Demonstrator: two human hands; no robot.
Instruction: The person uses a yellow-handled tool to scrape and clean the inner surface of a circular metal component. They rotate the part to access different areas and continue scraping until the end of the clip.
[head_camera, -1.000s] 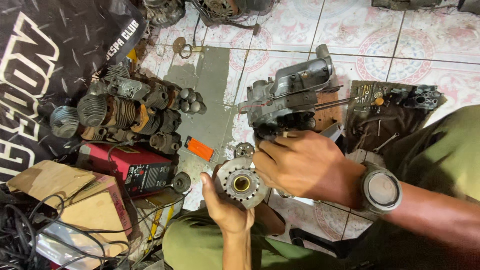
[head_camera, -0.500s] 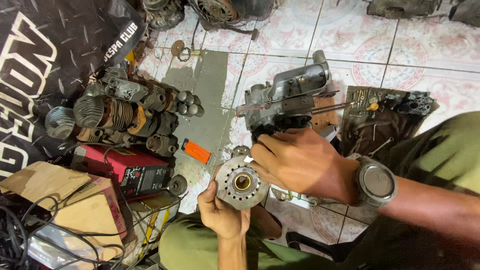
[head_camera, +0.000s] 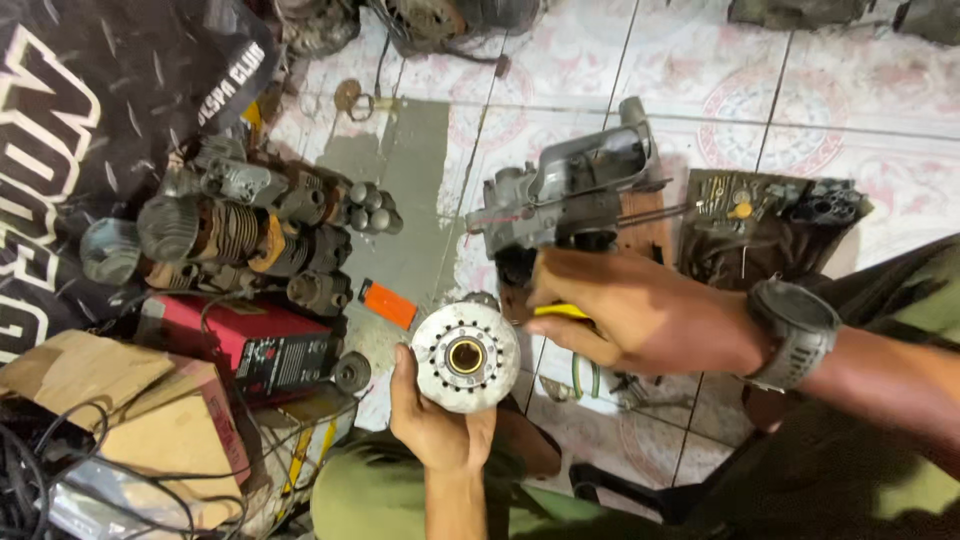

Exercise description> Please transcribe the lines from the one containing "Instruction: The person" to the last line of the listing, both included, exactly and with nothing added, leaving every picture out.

Output for this exercise>
Instruction: The person uses a yellow-handled tool to scrape and clean the inner surface of a circular metal component. They rotate the part to access different areas and continue scraping until the end of the clip.
[head_camera, -1.000s] 
[head_camera, -0.500s] 
[head_camera, +0.000s] 

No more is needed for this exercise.